::: COLLECTED DATA :::

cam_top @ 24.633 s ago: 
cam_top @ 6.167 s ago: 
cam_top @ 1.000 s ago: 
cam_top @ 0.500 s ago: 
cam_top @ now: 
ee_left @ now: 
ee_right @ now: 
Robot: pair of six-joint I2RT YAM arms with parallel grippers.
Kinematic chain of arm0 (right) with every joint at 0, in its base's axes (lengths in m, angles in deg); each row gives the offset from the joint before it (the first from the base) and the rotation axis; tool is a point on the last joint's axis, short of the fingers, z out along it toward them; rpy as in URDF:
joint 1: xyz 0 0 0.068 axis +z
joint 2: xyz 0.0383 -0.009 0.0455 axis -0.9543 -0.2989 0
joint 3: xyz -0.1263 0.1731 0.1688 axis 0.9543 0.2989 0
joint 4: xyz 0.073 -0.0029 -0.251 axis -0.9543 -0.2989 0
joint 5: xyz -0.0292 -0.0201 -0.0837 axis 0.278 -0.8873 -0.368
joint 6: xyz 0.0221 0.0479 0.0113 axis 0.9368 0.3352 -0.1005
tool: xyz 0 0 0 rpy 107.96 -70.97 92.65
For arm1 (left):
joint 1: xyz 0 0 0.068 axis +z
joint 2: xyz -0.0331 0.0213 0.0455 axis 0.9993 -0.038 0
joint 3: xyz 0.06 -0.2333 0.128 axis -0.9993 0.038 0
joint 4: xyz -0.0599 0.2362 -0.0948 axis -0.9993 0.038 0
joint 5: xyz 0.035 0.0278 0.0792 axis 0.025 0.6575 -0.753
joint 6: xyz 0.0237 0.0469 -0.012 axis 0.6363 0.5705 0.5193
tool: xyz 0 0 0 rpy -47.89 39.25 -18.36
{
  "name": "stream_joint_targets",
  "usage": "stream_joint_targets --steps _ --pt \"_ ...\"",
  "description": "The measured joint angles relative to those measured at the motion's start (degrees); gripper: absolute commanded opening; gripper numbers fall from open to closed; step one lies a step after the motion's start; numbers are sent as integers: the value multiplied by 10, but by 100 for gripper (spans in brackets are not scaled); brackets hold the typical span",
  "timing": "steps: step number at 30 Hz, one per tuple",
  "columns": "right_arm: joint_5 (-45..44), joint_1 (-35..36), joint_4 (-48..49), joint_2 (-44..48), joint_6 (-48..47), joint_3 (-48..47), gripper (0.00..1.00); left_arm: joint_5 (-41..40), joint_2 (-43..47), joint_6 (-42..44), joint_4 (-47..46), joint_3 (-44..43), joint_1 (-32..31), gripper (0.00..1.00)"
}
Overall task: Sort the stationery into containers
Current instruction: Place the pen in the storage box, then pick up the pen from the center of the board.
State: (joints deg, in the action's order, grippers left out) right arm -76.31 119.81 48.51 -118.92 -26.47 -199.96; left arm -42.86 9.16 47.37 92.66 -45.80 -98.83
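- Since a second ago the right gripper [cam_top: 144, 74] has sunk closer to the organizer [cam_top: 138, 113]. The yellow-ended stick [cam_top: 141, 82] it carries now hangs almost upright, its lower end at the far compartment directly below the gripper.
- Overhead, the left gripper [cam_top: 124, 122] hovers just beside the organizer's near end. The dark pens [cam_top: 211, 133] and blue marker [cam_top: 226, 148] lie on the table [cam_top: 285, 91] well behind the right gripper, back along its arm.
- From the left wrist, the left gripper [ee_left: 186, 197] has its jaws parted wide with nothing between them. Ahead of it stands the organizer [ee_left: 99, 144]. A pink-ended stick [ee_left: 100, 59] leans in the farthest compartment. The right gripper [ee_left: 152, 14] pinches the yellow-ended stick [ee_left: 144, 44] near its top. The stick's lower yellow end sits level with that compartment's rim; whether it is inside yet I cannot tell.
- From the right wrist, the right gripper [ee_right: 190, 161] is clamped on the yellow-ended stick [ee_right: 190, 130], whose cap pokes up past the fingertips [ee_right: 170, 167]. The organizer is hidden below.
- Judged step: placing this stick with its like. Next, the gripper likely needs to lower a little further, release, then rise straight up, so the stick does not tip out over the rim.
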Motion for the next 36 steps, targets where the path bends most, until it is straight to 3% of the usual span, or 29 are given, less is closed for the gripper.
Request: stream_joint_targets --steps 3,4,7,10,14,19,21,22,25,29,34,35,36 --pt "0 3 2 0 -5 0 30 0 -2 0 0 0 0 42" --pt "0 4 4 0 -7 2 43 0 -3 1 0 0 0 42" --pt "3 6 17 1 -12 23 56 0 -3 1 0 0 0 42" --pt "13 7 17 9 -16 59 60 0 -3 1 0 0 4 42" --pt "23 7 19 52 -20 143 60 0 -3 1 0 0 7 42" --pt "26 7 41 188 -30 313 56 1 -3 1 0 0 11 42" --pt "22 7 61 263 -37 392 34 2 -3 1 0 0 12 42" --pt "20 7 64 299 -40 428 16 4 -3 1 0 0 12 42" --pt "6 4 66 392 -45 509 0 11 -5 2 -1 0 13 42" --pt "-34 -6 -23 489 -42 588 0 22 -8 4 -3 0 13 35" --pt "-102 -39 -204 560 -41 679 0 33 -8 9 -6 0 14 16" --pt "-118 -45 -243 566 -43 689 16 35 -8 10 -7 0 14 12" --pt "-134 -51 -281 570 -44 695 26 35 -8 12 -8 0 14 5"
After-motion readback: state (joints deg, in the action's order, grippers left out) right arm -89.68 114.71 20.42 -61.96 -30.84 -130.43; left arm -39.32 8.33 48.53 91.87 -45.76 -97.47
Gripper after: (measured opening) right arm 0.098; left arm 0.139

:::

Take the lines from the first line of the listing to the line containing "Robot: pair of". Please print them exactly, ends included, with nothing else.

EXERCISE OUTPUT —
cam_top @ 24.633 s ago: 
cam_top @ 6.167 s ago: 
cam_top @ 1.000 s ago: 
cam_top @ 0.500 s ago: 
cam_top @ now: 
ee_left @ now: 
ee_right @ now: 
Robot: pair of six-joint I2RT YAM arms with parallel grippers.

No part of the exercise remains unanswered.